PROBLEM TO SOLVE: Only the pictures are to be left out; please reproduce everything else in the data exactly.

===============

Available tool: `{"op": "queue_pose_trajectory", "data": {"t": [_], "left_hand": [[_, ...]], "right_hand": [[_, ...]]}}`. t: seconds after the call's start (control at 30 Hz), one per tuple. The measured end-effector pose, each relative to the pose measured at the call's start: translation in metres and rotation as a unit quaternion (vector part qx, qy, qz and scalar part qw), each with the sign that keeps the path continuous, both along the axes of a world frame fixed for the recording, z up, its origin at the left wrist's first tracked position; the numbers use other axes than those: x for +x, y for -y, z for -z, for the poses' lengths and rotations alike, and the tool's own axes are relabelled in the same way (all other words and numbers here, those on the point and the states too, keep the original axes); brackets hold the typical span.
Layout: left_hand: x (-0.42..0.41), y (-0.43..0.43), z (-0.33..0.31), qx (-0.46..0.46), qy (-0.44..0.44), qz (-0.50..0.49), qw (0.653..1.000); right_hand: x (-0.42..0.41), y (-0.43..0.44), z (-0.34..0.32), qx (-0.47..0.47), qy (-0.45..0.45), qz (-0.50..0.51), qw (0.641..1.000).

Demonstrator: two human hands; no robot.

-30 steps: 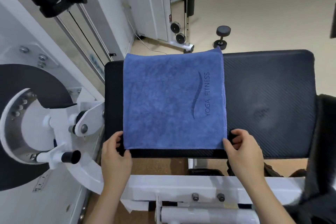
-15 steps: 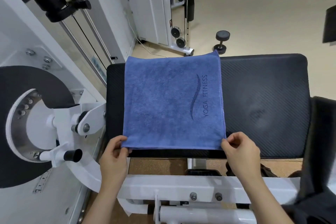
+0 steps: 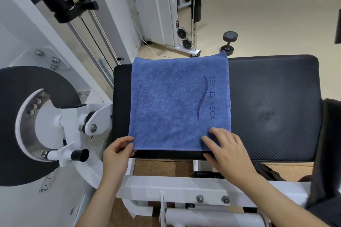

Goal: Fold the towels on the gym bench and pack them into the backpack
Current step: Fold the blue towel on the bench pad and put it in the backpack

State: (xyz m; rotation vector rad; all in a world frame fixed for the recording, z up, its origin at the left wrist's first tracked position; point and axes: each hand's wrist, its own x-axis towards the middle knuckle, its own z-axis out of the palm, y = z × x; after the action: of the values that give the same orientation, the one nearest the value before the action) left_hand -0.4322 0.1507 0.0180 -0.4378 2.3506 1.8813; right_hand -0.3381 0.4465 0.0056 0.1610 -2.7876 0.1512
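Across the near edge of the gym bench (image 3: 273,97) lies 1 blue towel (image 3: 173,101), flat and roughly square, printed YOGA FITNESS along its right side. Left hand (image 3: 116,155) pinches the towel's near left corner, thumb on top and fingers curled under the hem, so it is closed on the cloth. Right hand (image 3: 227,147) lies open and flat, fingers spread, pressing down on the near right corner; it grips nothing that I can see, though its thumb side is partly hidden and may catch the hem.

Beyond the fingertips the towel runs to the far edge of the bench, and its far right corner sticks out past the pad. To the right of the right hand the pad is bare. A dark shape at the far right edge may be the backpack, but too little shows to say.

Likely risk: with only 1 corner pinched, lifting for the next fold could drag the towel askew. The 2 layers may also slide apart under the flat palm and leave uneven edges.
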Motion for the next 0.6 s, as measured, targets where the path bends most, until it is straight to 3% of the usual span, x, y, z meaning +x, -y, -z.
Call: {"op": "queue_pose_trajectory", "data": {"t": [0.07, 0.23, 0.37, 0.43, 0.5, 0.6], "left_hand": [[0.000, 0.002, -0.003, 0.009, 0.028, 0.000, 1.000], [-0.001, 0.008, -0.030, 0.247, 0.097, -0.018, 0.964], [0.000, 0.009, -0.044, 0.324, 0.088, 0.026, 0.942], [0.001, 0.007, -0.048, 0.238, 0.055, 0.056, 0.968], [0.000, 0.006, -0.050, 0.037, -0.005, 0.075, 0.997], [-0.002, 0.008, -0.046, -0.212, -0.135, 0.106, 0.962]], "right_hand": [[-0.002, -0.007, 0.002, 0.046, 0.022, -0.033, 0.998], [-0.010, -0.003, -0.006, 0.105, 0.006, -0.047, 0.993], [-0.021, 0.010, -0.008, 0.098, 0.015, -0.031, 0.995], [-0.024, 0.012, -0.003, 0.083, 0.004, -0.027, 0.996], [-0.023, 0.011, 0.004, 0.069, -0.026, -0.046, 0.996], [-0.017, 0.000, 0.014, 0.066, -0.066, -0.081, 0.992]]}}
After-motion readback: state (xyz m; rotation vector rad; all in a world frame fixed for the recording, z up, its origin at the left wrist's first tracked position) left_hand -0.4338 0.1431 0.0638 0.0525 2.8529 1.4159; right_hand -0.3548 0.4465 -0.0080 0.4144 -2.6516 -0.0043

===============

ANSWER FOR THIS EXERCISE:
Available tool: `{"op": "queue_pose_trajectory", "data": {"t": [_], "left_hand": [[_, ...]], "right_hand": [[_, ...]]}}`. t: seconds after the call's start (control at 30 Hz), one per tuple. The measured end-effector pose, each relative to the pose measured at the call's start: translation in metres and rotation as a unit quaternion (vector part qx, qy, qz and scalar part qw), each with the sign that keeps the path continuous, both along the axes of a world frame fixed for the recording, z up, its origin at the left wrist's first tracked position; the numbers use other axes than those: x for +x, y for -y, z for -z, for the poses' lengths and rotations alike, and the tool's own axes are relabelled in the same way (all other words and numbers here, those on the point and the states too, keep the original axes); brackets hold the typical span.
Layout: left_hand: x (-0.42..0.41), y (-0.43..0.43), z (-0.33..0.31), qx (-0.46..0.46), qy (-0.44..0.44), qz (-0.50..0.49), qw (0.653..1.000); right_hand: x (-0.42..0.41), y (-0.43..0.44), z (-0.34..0.32), qx (-0.47..0.47), qy (-0.45..0.45), qz (-0.50..0.51), qw (0.641..1.000).

Demonstrator: two human hands; no robot.

-30 steps: 
-15 steps: 
+0 steps: 

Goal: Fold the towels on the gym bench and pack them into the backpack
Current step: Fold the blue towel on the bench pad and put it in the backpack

State: (xyz m; rotation vector rad; all in a world frame fixed for the recording, z up, its origin at the left wrist's first tracked position; point and axes: each hand's wrist, its own x-axis towards the middle knuckle, its own z-axis out of the palm, y = z × x; after the action: of the values that give the same orientation, the one nearest the value before the action) left_hand -0.4322 0.1507 0.0180 -0.4378 2.3506 1.8813; right_hand -0.3381 0.4465 0.0056 0.1610 -2.7876 0.1512
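Across the near edge of the gym bench (image 3: 273,97) lies 1 blue towel (image 3: 173,101), flat and roughly square, printed YOGA FITNESS along its right side. Left hand (image 3: 116,155) pinches the towel's near left corner, thumb on top and fingers curled under the hem, so it is closed on the cloth. Right hand (image 3: 227,147) lies open and flat, fingers spread, pressing down on the near right corner; it grips nothing that I can see, though its thumb side is partly hidden and may catch the hem.

Beyond the fingertips the towel runs to the far edge of the bench, and its far right corner sticks out past the pad. To the right of the right hand the pad is bare. A dark shape at the far right edge may be the backpack, but too little shows to say.

Likely risk: with only 1 corner pinched, lifting for the next fold could drag the towel askew. The 2 layers may also slide apart under the flat palm and leave uneven edges.
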Motion for the next 0.6 s, as measured, targets where the path bends most, until it is straight to 3% of the usual span, x, y, z meaning +x, -y, -z.
Call: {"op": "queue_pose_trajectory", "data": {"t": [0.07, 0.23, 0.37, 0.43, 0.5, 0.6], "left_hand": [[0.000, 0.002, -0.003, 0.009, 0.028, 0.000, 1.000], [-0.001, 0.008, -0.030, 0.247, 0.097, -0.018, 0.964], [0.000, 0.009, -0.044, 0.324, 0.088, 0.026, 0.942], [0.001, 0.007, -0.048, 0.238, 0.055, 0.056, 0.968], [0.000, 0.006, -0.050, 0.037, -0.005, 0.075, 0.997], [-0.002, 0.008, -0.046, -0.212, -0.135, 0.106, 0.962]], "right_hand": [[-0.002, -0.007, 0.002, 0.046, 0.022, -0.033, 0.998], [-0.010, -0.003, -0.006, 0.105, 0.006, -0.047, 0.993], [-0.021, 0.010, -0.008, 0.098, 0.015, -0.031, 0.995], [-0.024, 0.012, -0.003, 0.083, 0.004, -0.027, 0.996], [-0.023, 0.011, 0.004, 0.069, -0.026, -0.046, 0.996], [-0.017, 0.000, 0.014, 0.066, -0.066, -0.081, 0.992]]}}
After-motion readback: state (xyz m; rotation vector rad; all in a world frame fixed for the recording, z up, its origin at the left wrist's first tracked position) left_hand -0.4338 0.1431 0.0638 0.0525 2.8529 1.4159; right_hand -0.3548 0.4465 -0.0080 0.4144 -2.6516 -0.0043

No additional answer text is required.